THE PROBLEM →
Set down, please, exactly the lines below that run from the line with "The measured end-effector" to the line with "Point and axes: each", both lines included.

-- RAW DATA follows --

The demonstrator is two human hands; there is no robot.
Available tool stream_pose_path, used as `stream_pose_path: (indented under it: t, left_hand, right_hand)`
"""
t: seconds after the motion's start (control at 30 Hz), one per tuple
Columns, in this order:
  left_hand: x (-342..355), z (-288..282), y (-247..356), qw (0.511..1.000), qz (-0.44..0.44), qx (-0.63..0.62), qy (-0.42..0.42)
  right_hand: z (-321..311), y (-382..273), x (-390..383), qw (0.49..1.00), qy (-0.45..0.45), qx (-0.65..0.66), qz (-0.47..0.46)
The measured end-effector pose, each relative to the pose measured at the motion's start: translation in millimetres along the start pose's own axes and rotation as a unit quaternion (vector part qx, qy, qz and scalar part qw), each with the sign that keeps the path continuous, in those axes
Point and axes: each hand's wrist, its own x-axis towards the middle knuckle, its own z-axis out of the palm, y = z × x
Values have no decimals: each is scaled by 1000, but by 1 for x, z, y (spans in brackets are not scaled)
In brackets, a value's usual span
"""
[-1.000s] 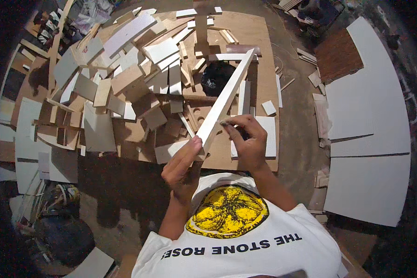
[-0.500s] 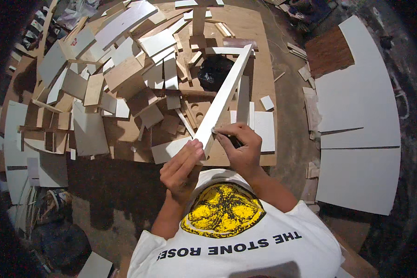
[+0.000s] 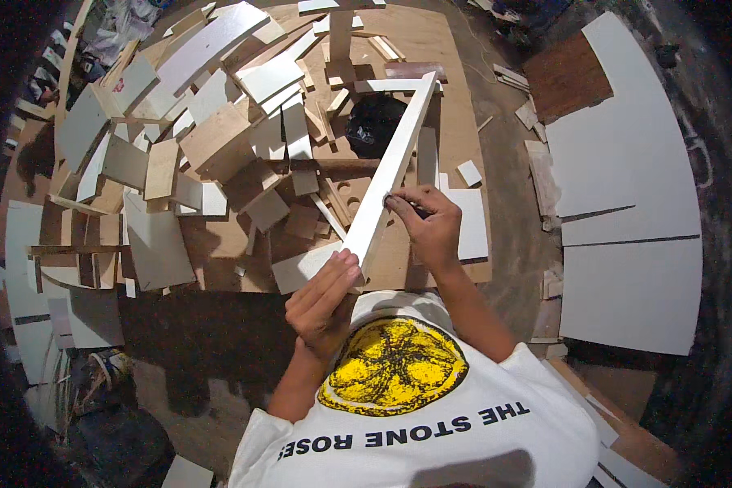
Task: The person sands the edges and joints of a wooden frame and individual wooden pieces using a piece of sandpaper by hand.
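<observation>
A long, narrow white wooden strip (image 3: 392,167) slants away from me over the work table, its near end close to my shirt. My left hand (image 3: 325,294) is closed round that near end, fingers over the white face and the thumb hidden. Partway along the right edge, my right hand (image 3: 428,226) has thumb and forefinger pinched together against the strip. Something small and pale shows at those fingertips, too small to name. A round black plastic-looking bundle (image 3: 374,126) lies on the table left of the strip's far half.
Offcuts and boards, such as a white panel (image 3: 156,240), are heaped on the left of the plywood table (image 3: 464,98). A small white block (image 3: 468,172) lies right of the strip. Large white sheets (image 3: 630,285) lie on the floor at right.
My right hand has slid along the strip's edge, farther from me, still pinching. My left hand stays on the near end. The whole view has shifted slightly.
</observation>
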Motion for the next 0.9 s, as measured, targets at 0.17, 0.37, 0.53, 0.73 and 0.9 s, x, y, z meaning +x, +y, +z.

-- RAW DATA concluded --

SOLUTION FOR THIS EXERCISE →
The measured end-effector pose, each relative to the pose measured at the motion's start: translation in millimetres along the start pose's own axes and rotation as a unit quaternion (vector part qx, qy, qz and scalar part qw), each with the sign that keeps the path continuous, in those axes
Point and axes: each hand's wrist, its own x-axis towards the middle knuckle, its own z-axis out of the palm, y = z × x

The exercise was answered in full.